What a mess. The government has rejected a controversial Digital Economy Bill clause that would force ISPs to block access to copyright-infringing websites – and will instead return to giving Peter Mandelson his own powers to enact similar measures.
Lib Dem lords last week won House Of Lords approval for a British Phonographic Industry-suggested measure (Clause 18) that would let rightsholders force blocking orders from ISPs via High Court injunction. After concern that this could mean irresponsible blocks on a range of websites, they proposed a further amendment that would allow blocked websites to take an overturn appeal back to court.
It didn’t matter. In the House Of Lords on Monday, the government’s Lord Young rejected the amendment, explaining: “We do not believe the clause as drafted could be legally enforceable.”
Instead, Young said, the government aims to “bring forward a clause that would seek to ultimately achieve the same effect” – but via different means. “We need to look for something that would work legally by giving the Secretary Of State the power to bring forward regulations to achieve the intended effect,” Young said.
This is troublesome for two reasons:-
1) The site-blocking idea was only introduced in the first place as a replacement for an earlier clause that, some Lords and others feared, would give Lord Mandelson wide-ranging autonomy to amend copyright law on an ongoing basis.
2) The government’s latest proposed replacement will be added to the bill in a kind of legislative dead zone, after the bill leaves the House Of Lords for the last time on Monday and before it goes to House Of Commons scrutiny.
The latter angers cross-bench peer the Earl Of Errol. He told the house: “It’s going to be inserted somehow between here and The Other Place. We’ve got no idea what it looks like … it’s a complete and absolute abuse of parliamentary process – I’m not sure why we sit and debate at all.”
Monday’s third reading in the Lords was peers’ last opportunity to influence the bill. Lords expressed confusion on whether the as-yet-undefined new clause can be added to the bill before Westminster’s “wash-up” stage, requiring significant Conservative backing in the final days before parliament is dissolved.
Lord Clement-Jones, who had proposed the controversial site-blocking clause with fellow Lib Dem peer Lord Razzall, brushed aside criticisms after a leak last week showed their proposal had essentially been authored by the British Phonographic Industry: “I certainly don’t accept that all this is evidence we’re in the pockets of the music industry.” He added: “This is not the reintroduction of Clause 17” – referring to the original clause that would have given Mandelson the powers in the first place.
Regardless of with what the government chooses to replace the site-blocking clause, a couple of Lords, in final comments, suggested such a measure should extend to search engines like Google…
— Conservative Lord Lucas: “I think they will have to be asked to block material to some extent.” He relayed the example of him searching for a legal copy of an ebook narrated by Stephen Fry: “The first three pages were occupied by illegal material when I looked on Google (NSDQ: GOOG). It was easy enough to identify them because they all referred to Bit Torrent – it would have been easy enough to block them out of the index. It would be one of the most obvious ways of making life inconvenient (for pirates).”

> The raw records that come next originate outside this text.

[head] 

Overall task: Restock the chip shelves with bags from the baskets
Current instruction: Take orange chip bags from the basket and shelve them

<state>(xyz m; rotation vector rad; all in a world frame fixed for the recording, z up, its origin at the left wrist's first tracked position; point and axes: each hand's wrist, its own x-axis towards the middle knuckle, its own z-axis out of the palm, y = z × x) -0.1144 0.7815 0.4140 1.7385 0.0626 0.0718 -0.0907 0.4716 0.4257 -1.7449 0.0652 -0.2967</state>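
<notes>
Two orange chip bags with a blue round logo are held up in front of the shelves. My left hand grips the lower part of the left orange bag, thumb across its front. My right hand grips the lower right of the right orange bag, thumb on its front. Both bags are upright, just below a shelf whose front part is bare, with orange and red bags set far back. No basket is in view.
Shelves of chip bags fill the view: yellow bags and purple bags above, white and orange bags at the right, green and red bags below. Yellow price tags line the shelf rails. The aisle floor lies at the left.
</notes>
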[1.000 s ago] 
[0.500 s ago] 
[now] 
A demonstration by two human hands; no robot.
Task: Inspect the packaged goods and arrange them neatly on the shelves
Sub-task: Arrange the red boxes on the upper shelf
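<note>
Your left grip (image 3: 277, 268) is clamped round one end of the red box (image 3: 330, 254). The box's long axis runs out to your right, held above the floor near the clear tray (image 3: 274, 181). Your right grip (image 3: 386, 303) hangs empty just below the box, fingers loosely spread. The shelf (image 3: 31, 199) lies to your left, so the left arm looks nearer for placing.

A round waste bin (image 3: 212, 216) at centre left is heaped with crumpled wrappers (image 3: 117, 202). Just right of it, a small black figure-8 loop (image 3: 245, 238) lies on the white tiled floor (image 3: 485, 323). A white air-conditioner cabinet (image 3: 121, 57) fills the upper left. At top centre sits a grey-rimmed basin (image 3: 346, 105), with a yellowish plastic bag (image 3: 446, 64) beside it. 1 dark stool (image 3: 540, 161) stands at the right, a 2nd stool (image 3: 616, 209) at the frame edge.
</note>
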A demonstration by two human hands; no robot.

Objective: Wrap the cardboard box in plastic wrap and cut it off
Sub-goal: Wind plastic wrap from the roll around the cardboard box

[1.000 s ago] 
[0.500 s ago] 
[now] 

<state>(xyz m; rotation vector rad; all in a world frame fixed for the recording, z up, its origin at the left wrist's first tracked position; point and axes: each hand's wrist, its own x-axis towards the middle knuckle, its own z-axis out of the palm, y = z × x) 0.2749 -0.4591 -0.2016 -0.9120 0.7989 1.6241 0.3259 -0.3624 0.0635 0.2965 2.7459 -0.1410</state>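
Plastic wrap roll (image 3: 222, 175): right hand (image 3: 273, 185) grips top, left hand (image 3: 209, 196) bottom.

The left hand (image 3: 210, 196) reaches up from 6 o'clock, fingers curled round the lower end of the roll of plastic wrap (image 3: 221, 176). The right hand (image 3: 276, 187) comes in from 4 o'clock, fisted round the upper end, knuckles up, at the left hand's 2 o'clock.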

— Labour Lord Triesman urged the government to “have a discussion with the search engine companies“: “There are variety of things things … It’s not beyond them to deal with that – it’s not beyond them to cooperate because it’s socially right to cooperate, let alone legally right to cooperate. I urge that conversation goes ahead as soon as possible.”
— But, responding to the Earl Of Errol, who had spoken on behalf of search engines concerned at the prospect, the government’s Lord Young said it was not the intention to enact measures against search sites.